- [Action item]
Please print, exactly, only the lines in the entries below from the line that has "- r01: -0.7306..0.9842" through the line that has "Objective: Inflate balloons". Pictures don't go in.

Excerpts from a dataset:
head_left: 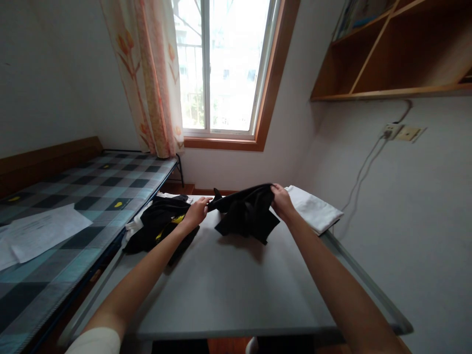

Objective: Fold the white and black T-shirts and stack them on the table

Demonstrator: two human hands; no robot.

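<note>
a black garment (248, 211) hangs over the desk (236, 290), just below frame centre; left hand (196, 212) and right hand (281, 202) each have their grip clamped on its upper edge, seemingly keeping it stretched. folded white cloth (313, 209) lies right, piled clothes (157, 219) left.

Black cloth (247, 211) = soft matt fabric, v. wrinkled, & clothes (153, 219) look like similar mat'l, while white cloth (313, 209) is matt too but smoother. Counter (228, 285) is smooth w/ a faint sheen, plastic or laminate (can't tell which), mattress (92, 189) cover looks like smooth fabric, papers (51, 228) plain & matt. Bed rail (180, 169) looks like painted metal, headboard (52, 155) dull wood, curtain (147, 73) thin fabric, shelf (391, 93) & window frame (277, 73) smooth wood w/ low sheen, pane (236, 64) clear glass, socket (407, 133) smooth plastic, wall (258, 169) matt paint, approx. even.
</note>
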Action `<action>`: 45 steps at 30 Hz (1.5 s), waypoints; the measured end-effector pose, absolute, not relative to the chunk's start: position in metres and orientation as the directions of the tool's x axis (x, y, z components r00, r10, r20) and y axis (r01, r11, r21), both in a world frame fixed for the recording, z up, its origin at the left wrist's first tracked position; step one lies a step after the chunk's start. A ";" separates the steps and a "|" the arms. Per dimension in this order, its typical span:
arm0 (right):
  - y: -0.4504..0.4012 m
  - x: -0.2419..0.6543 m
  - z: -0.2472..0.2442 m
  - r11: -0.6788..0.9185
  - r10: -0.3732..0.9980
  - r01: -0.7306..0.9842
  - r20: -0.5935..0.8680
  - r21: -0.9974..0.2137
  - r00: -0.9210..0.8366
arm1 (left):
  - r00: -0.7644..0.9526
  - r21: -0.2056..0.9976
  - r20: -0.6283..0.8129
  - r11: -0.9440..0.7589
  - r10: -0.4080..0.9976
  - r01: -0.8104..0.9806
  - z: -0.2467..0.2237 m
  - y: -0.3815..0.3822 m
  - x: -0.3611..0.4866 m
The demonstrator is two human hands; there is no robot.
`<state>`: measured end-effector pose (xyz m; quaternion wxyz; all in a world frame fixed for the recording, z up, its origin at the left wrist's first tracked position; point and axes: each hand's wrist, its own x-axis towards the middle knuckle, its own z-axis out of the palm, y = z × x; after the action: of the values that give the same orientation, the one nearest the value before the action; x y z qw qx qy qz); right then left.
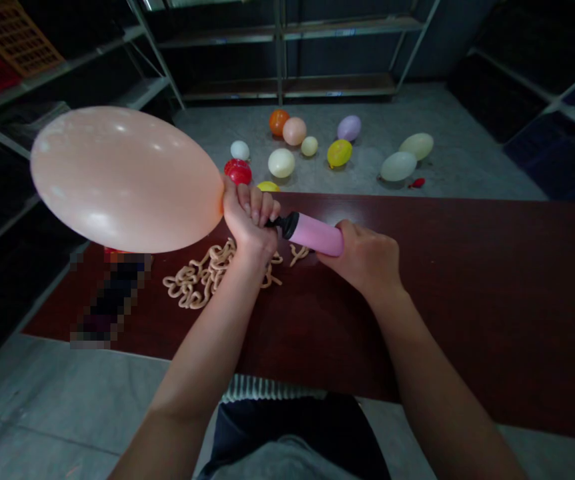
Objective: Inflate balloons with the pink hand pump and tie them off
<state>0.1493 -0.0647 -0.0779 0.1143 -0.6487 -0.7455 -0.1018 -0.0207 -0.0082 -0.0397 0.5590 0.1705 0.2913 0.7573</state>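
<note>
A large, inflated peach balloon (127, 179) extends leftward from my left hand (251, 217). The fingers of that hand are closed around the balloon's neck and the black nozzle end of a hand pump. My right hand (365, 257) is wrapped round the pink barrel of the pump (317, 235), which lies nearly level between both hands. Beneath my left wrist, a tangled pile of thin beige strands (200, 277) rests on the dark red-brown table (467, 300). A short beige piece (297, 253) lies under the pump.
Several loose balloons, among them a yellow one (339, 153) and a red one (238, 171), lie on the floor beyond the table. Metal shelves (337, 85) stand at the back and sides. A pixelated dark object (112, 300) is on the table's left.
</note>
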 end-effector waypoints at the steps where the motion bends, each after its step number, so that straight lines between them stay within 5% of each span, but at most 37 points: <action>1: -0.065 0.148 -0.079 0.141 0.943 0.990 0.304 0.005 -0.136 | -0.312 0.632 -0.072 -0.199 0.947 -0.749 -0.040 -0.008 -0.019; 13: -0.052 0.159 -0.089 0.154 0.833 0.987 0.529 0.055 -0.159 | -0.309 0.560 -0.117 -0.194 0.944 -0.805 -0.046 0.004 -0.027; 26: -0.044 0.196 -0.087 0.047 0.844 0.996 0.530 0.077 -0.081 | -0.442 0.517 -0.092 -0.337 0.892 -0.787 -0.054 0.026 -0.069; 35: -0.044 0.229 -0.090 -0.043 0.787 0.998 0.616 0.039 0.010 | -0.375 0.440 -0.040 -0.321 0.926 -0.839 -0.043 0.013 -0.054; 45: -0.052 0.205 -0.080 0.115 0.848 0.993 0.519 0.013 -0.105 | -0.395 0.538 -0.016 -0.325 0.919 -0.777 -0.028 -0.009 -0.030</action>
<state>0.2054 -0.0517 -0.0795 0.1971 -0.6393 -0.7202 -0.1837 -0.0298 -0.0090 -0.0282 0.5297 0.1480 0.2384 0.8004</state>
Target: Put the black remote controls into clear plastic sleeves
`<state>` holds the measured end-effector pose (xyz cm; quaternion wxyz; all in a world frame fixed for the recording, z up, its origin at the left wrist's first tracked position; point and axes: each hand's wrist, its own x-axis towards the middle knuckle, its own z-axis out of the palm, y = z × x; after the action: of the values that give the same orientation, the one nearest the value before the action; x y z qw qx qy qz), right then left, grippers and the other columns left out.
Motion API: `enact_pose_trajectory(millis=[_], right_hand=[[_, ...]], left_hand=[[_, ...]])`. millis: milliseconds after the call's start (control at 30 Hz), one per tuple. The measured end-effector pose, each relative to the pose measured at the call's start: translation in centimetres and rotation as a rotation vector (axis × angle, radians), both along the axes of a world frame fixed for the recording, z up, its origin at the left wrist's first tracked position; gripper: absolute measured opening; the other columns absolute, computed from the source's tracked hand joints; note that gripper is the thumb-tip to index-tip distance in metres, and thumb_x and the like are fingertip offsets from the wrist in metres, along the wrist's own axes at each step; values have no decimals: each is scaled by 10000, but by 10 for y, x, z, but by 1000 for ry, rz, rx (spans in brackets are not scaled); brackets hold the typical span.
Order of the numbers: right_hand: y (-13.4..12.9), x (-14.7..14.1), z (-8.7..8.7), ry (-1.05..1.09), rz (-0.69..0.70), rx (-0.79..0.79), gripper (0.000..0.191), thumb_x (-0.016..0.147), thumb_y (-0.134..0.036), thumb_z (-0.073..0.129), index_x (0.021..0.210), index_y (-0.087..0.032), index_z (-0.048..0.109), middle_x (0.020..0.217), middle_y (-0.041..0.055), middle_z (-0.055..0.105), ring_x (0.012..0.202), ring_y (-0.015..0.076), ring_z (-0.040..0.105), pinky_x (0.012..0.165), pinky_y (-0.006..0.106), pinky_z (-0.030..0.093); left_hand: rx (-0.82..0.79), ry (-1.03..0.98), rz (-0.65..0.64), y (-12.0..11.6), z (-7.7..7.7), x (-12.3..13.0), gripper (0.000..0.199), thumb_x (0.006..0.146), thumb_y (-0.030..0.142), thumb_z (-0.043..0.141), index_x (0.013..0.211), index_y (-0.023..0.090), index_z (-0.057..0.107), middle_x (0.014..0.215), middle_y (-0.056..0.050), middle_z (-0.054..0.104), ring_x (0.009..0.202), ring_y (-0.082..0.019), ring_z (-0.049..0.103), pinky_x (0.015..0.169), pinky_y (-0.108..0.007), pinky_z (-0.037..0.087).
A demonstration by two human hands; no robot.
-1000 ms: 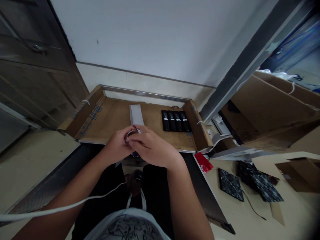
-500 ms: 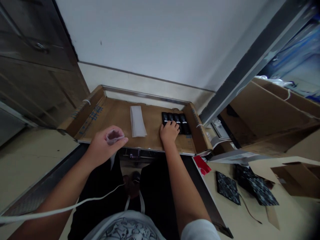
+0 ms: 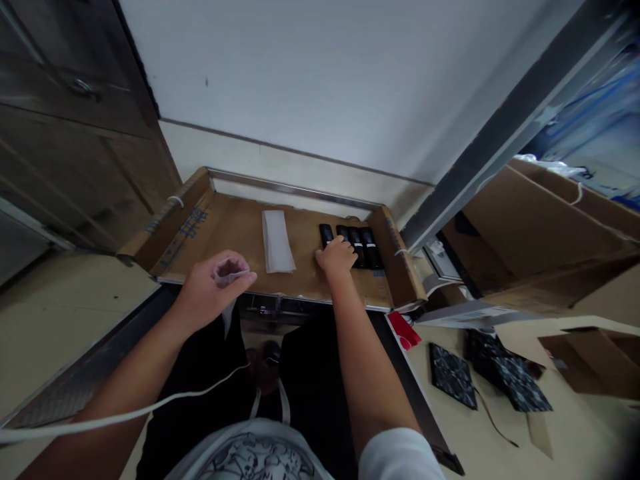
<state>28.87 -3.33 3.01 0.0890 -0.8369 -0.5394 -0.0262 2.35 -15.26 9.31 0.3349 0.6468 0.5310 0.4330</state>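
Observation:
My left hand [image 3: 213, 290] is curled around a thin whitish sleeve [image 3: 233, 267], its mouth gaping upward between thumb and fingers; its lower end hangs past the tray's front edge. On the right side of the cardboard tray, my right hand [image 3: 337, 258] grips the leftmost of several slim black pieces that look like remote controls [image 3: 326, 233]. My fingers hide most of that piece, which stands slightly apart from the others. The remaining black remote controls [image 3: 370, 250] lie side by side and bear small white labels. Between my hands lies a flat stack of whitish sleeves [image 3: 279, 243].
The cardboard-lined tray [image 3: 235, 213] has raised sides tied with white cord. Behind it is a white wall [image 3: 300, 87]. A large cardboard box [image 3: 545, 233] stands at right, near dark patterned pouches [image 3: 453, 375] below. A white cable [image 3: 165, 405] crosses my left forearm.
My right hand has shifted slightly left with the leftmost black remote control, opening a gap beside the others. My left hand keeps its hold on the sleeve.

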Motion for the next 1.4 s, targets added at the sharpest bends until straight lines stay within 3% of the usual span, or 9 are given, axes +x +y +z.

- [Answer space]
  - r01: -0.7306..0.9842
  - r20: -0.5935..0.8680
  - r21: -0.9974..0.2137
  - r00: -0.9210..0.8366
arm1 (left):
  - r00: -0.7644..0.9526
  - r21: -0.2056..0.9976
  - r20: -0.6283..0.8129
  - r11: -0.9440..0.7589
  - r10: -0.4080..0.9976
  - r01: -0.8104..0.9806
  - z: -0.2467..0.2237 m
  - y: -0.3815..0.3822 m
  - x: -0.3611..0.4866 m
The demonstrator is two human hands; there is no robot.
`<state>`: measured end-effector pose (xyz m; quaternion wxyz; all in a world frame fixed for the recording, z up, its origin at the left wrist's first tracked position; point and axes: each hand's wrist, its own x-axis towards the middle knuckle, its own z-axis out of the palm, y = z × x; after the action: of the values that give the same orientation, the one nearest the value before the action; x y z qw qx qy qz); right then left.
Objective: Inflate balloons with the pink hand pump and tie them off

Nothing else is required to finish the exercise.